This is the review I wrote in The Boston Globe the last (and, it turns out, final) time I saw and heard Scott Weiland, back in December 2008. I was covering his headlining appearance at a radio station-sponsored, Christmas-themed concert, of all things. (Which wasn’t as odd a scenario as one might think: a few years later, Weiland would release an album of Christmas music entitled The Most Wonderful Time of the Year).
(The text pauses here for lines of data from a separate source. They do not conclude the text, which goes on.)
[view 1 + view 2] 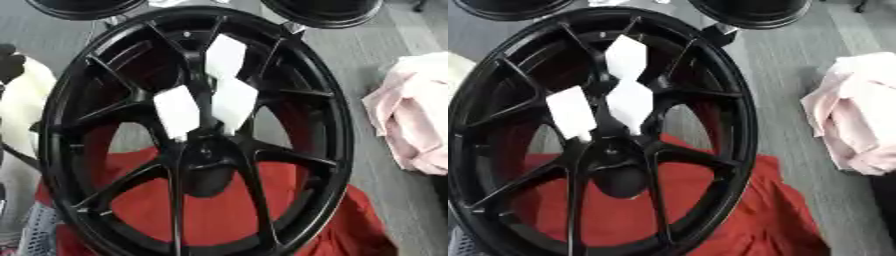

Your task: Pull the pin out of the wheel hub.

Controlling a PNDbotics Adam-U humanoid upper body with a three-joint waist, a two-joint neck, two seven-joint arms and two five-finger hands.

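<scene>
A large black wheel rim (337, 125) with thin spokes fills both views, standing tilted over a red cloth (219, 210). Its hub (206, 150) sits just below the middle, where the spokes meet. Three white, flat, roughly diamond-shaped pieces lie on the spokes above the hub: one high up (226, 55), one at the middle right (236, 102) and one at the left (178, 110). I cannot make out a pin in the hub. Neither of my hands shows in either view.
A pink cloth (859, 120) lies bunched on the grey floor to the right. Two more black round objects (83, 7) (324, 12) stand at the far edge. A cream-coloured object (31, 100) with a black part sits at the left.
</scene>
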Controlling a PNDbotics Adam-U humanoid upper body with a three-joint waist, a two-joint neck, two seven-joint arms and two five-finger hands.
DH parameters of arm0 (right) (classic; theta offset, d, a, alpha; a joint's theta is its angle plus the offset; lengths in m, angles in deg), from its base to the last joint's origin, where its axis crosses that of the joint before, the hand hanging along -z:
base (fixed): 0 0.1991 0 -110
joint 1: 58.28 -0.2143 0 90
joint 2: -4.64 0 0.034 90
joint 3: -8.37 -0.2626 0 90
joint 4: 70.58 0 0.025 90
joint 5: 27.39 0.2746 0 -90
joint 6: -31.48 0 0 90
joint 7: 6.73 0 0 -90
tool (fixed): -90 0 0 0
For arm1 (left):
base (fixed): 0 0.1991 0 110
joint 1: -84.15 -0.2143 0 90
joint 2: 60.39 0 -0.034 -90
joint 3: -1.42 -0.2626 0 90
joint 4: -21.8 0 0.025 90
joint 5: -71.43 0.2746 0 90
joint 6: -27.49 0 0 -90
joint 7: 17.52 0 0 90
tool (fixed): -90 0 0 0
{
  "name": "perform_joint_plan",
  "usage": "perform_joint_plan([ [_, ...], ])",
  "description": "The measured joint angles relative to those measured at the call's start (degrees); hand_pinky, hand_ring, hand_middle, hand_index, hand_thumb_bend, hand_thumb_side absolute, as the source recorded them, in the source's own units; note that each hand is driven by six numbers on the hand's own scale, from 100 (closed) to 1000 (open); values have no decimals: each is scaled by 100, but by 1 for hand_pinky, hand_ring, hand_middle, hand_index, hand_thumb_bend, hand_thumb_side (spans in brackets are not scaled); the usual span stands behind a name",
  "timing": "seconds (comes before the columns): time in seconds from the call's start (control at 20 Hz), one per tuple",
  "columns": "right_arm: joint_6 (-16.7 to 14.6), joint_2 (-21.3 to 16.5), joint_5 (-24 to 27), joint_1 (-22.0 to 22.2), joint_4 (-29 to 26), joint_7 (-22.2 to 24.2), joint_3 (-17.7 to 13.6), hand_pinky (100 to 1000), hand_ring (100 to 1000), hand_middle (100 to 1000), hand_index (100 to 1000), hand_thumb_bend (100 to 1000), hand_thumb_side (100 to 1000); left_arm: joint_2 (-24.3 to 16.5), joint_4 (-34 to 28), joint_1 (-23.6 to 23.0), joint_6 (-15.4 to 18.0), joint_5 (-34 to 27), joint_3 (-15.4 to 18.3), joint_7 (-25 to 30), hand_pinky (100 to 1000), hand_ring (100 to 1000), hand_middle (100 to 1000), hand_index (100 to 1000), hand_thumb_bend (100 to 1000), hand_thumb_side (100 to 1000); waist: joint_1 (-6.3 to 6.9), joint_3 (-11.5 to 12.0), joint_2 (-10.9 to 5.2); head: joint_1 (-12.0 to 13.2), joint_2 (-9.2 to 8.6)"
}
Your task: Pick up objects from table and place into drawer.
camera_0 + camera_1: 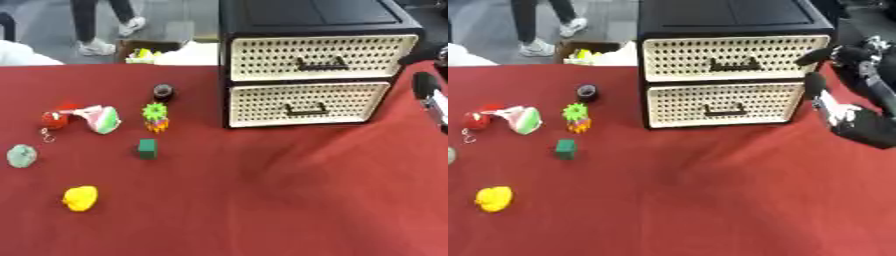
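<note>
A black cabinet with two cream perforated drawers [308, 104], both closed, stands at the back of the red table [262, 200]. To its left lie several small objects: a black round piece [163, 91], a green and orange spiky toy [156, 117], a green cube [147, 149], a pink and green plush [100, 118], a red ball with a keyring [54, 120], a pale green lump [21, 155] and a yellow duck [80, 198]. My right hand [852, 107] hovers to the right of the cabinet, fingers straight, holding nothing. My left hand shows in no view.
Beyond the table's far edge stand a cardboard box with yellow-green items [144, 52] and a person's legs [101, 25]. The front and right of the red cloth are bare.
</note>
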Motion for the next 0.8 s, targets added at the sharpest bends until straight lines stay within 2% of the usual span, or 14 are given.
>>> perform_joint_plan([
  [0.45, 293, -435, 432, -651, -1, 884, 232, 100, 100, 100, 715, 100, 1000, -1, 0, -3, 5, -30, -33, 28, 651, 547, 658, 747, 100, 800, -8, 50, -5, -89, 0],
  [0.8, 598, -574, 629, -1025, -2, 1359, 458, 100, 100, 100, 730, 100, 1000, -3, 0, -4, 0, -43, -64, 58, 650, 546, 658, 747, 100, 800, -25, 125, -6, -154, -1],
])
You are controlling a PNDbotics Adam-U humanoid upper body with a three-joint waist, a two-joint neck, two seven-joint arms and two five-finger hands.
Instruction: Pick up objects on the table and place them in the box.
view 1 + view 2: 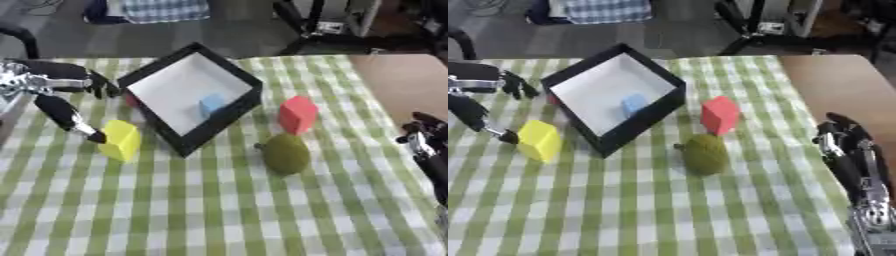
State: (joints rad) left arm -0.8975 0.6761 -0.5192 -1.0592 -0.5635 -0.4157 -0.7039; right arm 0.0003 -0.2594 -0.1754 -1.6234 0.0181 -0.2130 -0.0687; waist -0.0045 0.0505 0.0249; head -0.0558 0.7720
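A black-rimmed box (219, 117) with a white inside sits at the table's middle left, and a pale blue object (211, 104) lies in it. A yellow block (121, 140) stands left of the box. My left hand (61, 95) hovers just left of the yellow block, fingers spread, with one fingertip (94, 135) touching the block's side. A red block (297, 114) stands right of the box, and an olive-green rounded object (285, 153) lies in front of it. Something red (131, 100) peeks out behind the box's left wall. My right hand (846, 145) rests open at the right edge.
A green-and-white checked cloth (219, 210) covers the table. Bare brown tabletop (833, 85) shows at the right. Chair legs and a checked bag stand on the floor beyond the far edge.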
At that show seven years ago, he seemed to be channeling a prickly, post-grunge version of a Bad Santa lounge lizard –or a sourly toxic Roxy Music-era Bryan Ferry irritated with the constant demands of a greedy group of children clamoring for ye olde hits. In retrospect, the spectacle was anything but cheerful. It was testy, confrontational, uncomfortable, and a little sad. And in some ways it was vintage Weiland.
WBCN XMAS RAVE
With: Scott Weiland, TAB The Band, The Deal
FOXBOROUGH – Ahh, nothing says Christmas like Scott Weiland. The perennially embattled singer for Stone Temple Pilots and, until he was dismissed last April, Velvet Revolver has been known to enjoy an egg nog or two – and other “naughty things,” as he so succinctly put it at Showcase Live Wednesday, during the second installment of WBCN’s annual “Xmas Rave.”
Yes, he’s been a cartoon caricature of drug-induced self-destruction over the years. But when the guy’s on his game – and with Weiland that can be a mixed proposition involving the proportions of chemical intake versus creative output – he’s been among the most stylishly magnetic frontmen working a stage; a true rock star with that intangible aura of self-possessed panache that separates the singers from the ringers.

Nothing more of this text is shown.